We’ve heard the rumors of a new parallel-Twin from KTM for a long time, and now we have pictures of the new motor in a new Duke chassis. And this platform will surely also be adapted into an Adventure model that will fill the hole between KTM’s 690 Enduro and the 1190 Adventure.
The new engine displays the compact architecture of a modern inline twin-cylinder powerplant that appears remarkably short front to rear, with the countershaft sprocket residing directly aft of the crankshaft location. It incorporates all the current technology, including liquid-cooling, double-overhead cams with four valves per cylinder, and, surely, ride-by-wire fuel injection. Inside info tells us it will use a 270-degree crank angle, a configuration that does a passable job at imitating a V-Twin exhaust note, as opposed to the more typical 180- or 360-degree cranks.
We know the engine is sized somewhere around the 800cc mark, but its precise displacement is yet unknown. KTM’s recent naming convention is to use 90 as the engine suffix (390, 1190, 1290) even though it doesn’t exactly match the actual displacement (373cc, 1195cc, 1301cc, respectively). So, based on what looks to be a fairly small radiator, could these new Dukes and Adventures be called 790s?
Or will they be 890s? There would be a 300cc gap between an 890 and the current 1190 (which will be updated soon), so an 890 might be more likely. And let’s not forget that KTM’s Chief Executive Officer Stefan Pierer once said the company is also planning to build a parallel-Twin motorcycle displacing somewhere around 500cc. Maybe a new 590 line? (After spending time with KTM at the Super Duke GT launch, it seems as if the the platform in the 500cc range is stillborn and won’t be making its way into production. –KD)
Making power estimates is difficult without knowing the displacement, but it’s reasonable to expect something a little stronger than BMW’s 798cc parallel-Twin, which cranked out 78 rear-wheel hp in the F800GT when tested in this shootout. Based on KTM’s high-performance heritage, we expect KTM’s new mill to pump out something closer to 100 horses at the rear wheel, especially if it displaces anything close to 890cc.
Other than the engine, the KTM in these spy photos looks fairly conventional. A steel trellis subframe is clearly on display, which is surely matched by a trellis frame hidden mostly by the test rider’s legs. Up front is a WP (a KTM subsidiary) fork and radial-mount Brembo brakes. Out back is an externally braced swingarm, as is modern KTM design, acting on a WP shock. A semi-active suspension may be offered as an optional upgrade.
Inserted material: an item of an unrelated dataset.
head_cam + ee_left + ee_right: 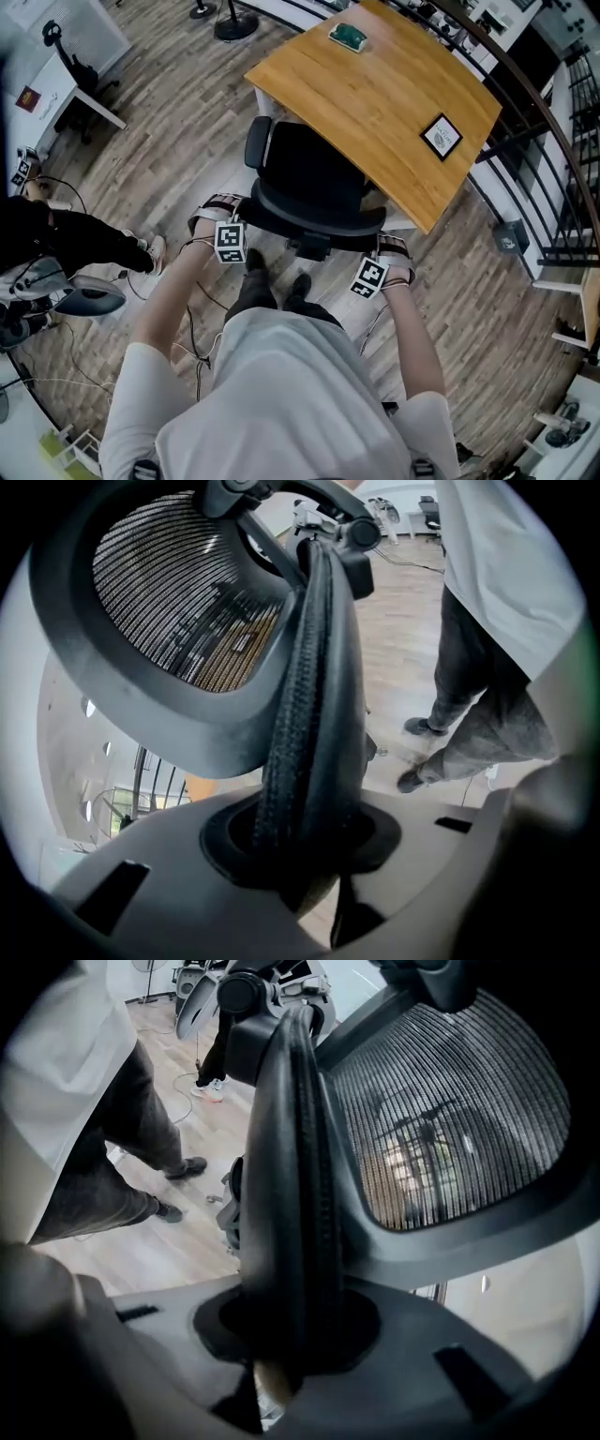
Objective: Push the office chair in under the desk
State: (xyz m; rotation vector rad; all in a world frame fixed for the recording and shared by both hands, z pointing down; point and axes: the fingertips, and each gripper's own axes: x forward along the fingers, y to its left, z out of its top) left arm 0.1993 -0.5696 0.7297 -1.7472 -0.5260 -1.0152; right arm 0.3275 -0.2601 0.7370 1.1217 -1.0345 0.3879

Visually, our eagle-eyed editor Dennis Chung notes the bike in these pictures has a headlight, taillight and swingarm that are a match for the components on the latest 690 Duke. The exhaust system looks interesting, as it appears to eschew an under-engine chamber in favor of one behind the engine before exiting to the low-mount muffler on the right side. There appears to be a heat shield in place to insulate a rider’s feet. Tire sizes appear to be the typical 120/70 and 180/55 17-inchers.
The passenger footpeg area has a large plate with multiple holes in it, presumably to test different locations. If that’s the case, however, we’d expect to see pegs actually installed in one of the hole locations. Also, take a look at the gigantic size of the bracket where the peg hanger meets the subframe – that’s a serious piece of bridgework that might indicate something more than just a peg support, perhaps some special equipment used during development.
When KTM Chief Executive Officer Stefan Pierer mentioned new mid-sized bikes at the 2014 Indian Auto Expo, he noted that they will be produced in India for the Indian market to avoid the country’s stringent import duties. If this remains part of the strategy, we can expect bikes bound for external market also to be manufactured in India by KTM’s partner Bajaj, which builds KTM’s 390 Duke and RC390. (After poking around at the Super Duke GT launch, we’re now nearly positive the new 790/890 platform will be built in Austria. –KD)
If this new platform is manufactured in India (which we now believe is highly unlikely –KD), its price will be lower than it would if it was built in Austria, like most big KTMs including the 690 Duke, which retails at $8,999. Our sharp-shooting photographer Bernhard Hoehne says he spotted a Triumph Street Triple R ($10,399) and MV Agusta Brutale 800 ($13,498) in the group riding with this new Duke, so we might expect the KTM to be priced somewhere in between: let’s guess $11,750.
We expect to see this newest Duke at the EICMA show in Milan next November, but Hoehne believes we won’t see it until sometime in 2017. We hope we’re right, because we’re anxious to ride it, and it would mean an 890 Adventure won’t be too far behind!